I see that you like my idea.

Well, it's a good idea if implemented safely, but I won't let you take all the credit, since I've discussed such a thing in the past:
I could provide a zero knowledge proof that I am in possession of the extended private key or the seed phrase which was used to derive that private key.
Thanks for the link. I hadn’t seen that.
Why do you focus on the extended private key or seed phrase? If a ZK system were implemented that ran Bitcoin consensus rules (including Bitcoin script, and everything else) inside a proving circuit, then people could simply publish proofs that they had validated their own transactions spending the coins. The transaction inputs and outputs would not be hidden, so there is no need to worry about double-spends (the reason for Zcash’s nullifier system). IMO, it would be a terrific engineering effort to get this working right; and computational costs may be not insignificant. But
in theory, it can surely be done; and in practice, an emergency would probably justify the costs.

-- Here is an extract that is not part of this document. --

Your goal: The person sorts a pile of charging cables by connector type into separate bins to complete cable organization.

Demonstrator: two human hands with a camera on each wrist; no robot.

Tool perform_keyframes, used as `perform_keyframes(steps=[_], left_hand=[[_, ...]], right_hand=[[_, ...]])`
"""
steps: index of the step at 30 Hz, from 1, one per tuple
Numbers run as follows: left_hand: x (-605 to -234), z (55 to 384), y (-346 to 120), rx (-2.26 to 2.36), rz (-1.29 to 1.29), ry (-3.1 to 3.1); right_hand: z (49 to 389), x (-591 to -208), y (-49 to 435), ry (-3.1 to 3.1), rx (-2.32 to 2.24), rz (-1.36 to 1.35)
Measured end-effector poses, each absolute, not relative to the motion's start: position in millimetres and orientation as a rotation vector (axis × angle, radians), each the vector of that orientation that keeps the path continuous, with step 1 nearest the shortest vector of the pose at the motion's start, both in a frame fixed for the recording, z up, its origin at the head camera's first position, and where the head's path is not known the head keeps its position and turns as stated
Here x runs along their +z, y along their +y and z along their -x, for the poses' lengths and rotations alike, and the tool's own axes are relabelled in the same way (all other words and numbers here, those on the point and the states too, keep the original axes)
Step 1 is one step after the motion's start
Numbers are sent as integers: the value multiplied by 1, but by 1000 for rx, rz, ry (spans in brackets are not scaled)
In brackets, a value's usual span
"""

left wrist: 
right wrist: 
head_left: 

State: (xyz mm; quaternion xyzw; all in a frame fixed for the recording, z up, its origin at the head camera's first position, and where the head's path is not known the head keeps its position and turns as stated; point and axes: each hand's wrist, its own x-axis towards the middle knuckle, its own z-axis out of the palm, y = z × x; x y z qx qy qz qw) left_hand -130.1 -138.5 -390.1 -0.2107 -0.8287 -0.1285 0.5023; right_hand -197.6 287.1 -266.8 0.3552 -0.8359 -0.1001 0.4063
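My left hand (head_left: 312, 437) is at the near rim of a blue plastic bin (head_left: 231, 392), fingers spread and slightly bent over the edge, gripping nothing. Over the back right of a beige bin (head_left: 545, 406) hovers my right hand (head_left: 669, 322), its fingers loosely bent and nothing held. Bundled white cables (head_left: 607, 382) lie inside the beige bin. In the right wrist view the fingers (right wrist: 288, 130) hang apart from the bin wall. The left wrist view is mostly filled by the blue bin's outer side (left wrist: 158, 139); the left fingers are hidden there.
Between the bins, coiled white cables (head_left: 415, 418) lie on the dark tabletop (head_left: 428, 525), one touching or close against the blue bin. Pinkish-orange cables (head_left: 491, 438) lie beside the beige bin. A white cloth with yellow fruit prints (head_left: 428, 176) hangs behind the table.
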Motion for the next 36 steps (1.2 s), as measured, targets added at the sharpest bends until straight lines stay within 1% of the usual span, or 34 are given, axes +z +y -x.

(Bonus, another thing I have been wanting to investigate and post about: Perhaps the engineering effort could also be repurposed to make a succinct version of Bitcoin, for light clients to attain full-node security simply by validating a proof that someone else had validated the entire blockchain up to the current tip. I do not know if this is feasible in practice. Mina had to invent their own cryptographic primitives, for efficiency reasons.)
On a wider scale, although it would be great to have such a thing implemented, and it would be a prerequisite to me being comfortable with some coins being "locked" by consensus, it would only serve to make a small difference in the event that quantum computers can break the ECDLP. Assuming that the majority of addresses which are being actively reused would migrate to quantum-proof addresses, and that the 1.73 million BTC in P2PK addresses will be stolen regardless, then this system would only serve to protect coins in non-reused non-P2PK addresses which are inaccessible to the owner. We cannot place an accurate figure on this group, but I believe it to be significantly smaller than all the estimates bandied about by people who simply assume that any coin which hasn't moved in >5 years (for example) has been lost, since (for example) such a category includes the majority of my coins, which are absolutely not lost.
It's certainly worth doing for the individuals it would protect, but it will make little difference I think to the overall impact on bitcoin.
One of the great things about Bitcoin is that people are
never under time pressure to move their coins. You can go into a coma or get shipwrecked on an island, and reclaim your bitcoins when you are available to claim them.
Anyone who deals with altcoins eventually has the experience, “You must upgrade/do this claim procedure/exchange old tokens for new tokens” with a deadline to avoid losing your money. Not so much in the more credible altcoins, but it is disturbingly common in others. It is horrible, and it is all the more reason to appreciate Bitcoin.
With the type of system that I describe, most people who follow best practices for avoiding address reuse could upgrade and move coins at their leisure. If you so choose, you could leave your >5-year-old coins untouched for another 30 years—then publish a proof to spend them.
But what about all those other UTXOs (lost reused P2PKH/P2WPKH, lost P2TR, lost reused P2SH/P2WSH multisig)? I think that is the main dilemma here. I would quote Pieter Wuille here: "If a QC can ever spend lost ECC-locked coins, I believe it's game over for Bitcoin. How can an asset maintain value if an attacker has the ability to flood the market with the significant portion of the entire supply?".
I don't like the idea of some coins being locked by consensus, however, Pieter has a point that the economical impact of flooding the market with all these coins could be unsurvivable.
That could surely cause an extreme bear market. How much worse of a bear market could be caused by calling into question Bitcoin’s fundamental trustworthiness?
A major part of Bitcoin’s fundamental value is that you can trust that nobody will ever change the rules to seize your coins or divert their value. (This sometimes happens in alts—
e.g., Juno, or Terra.) And as o_e_l_e_o has noted, there is no way to know if a coin has been lost. “Lost coins” statistics are guesses, and probably bad ones.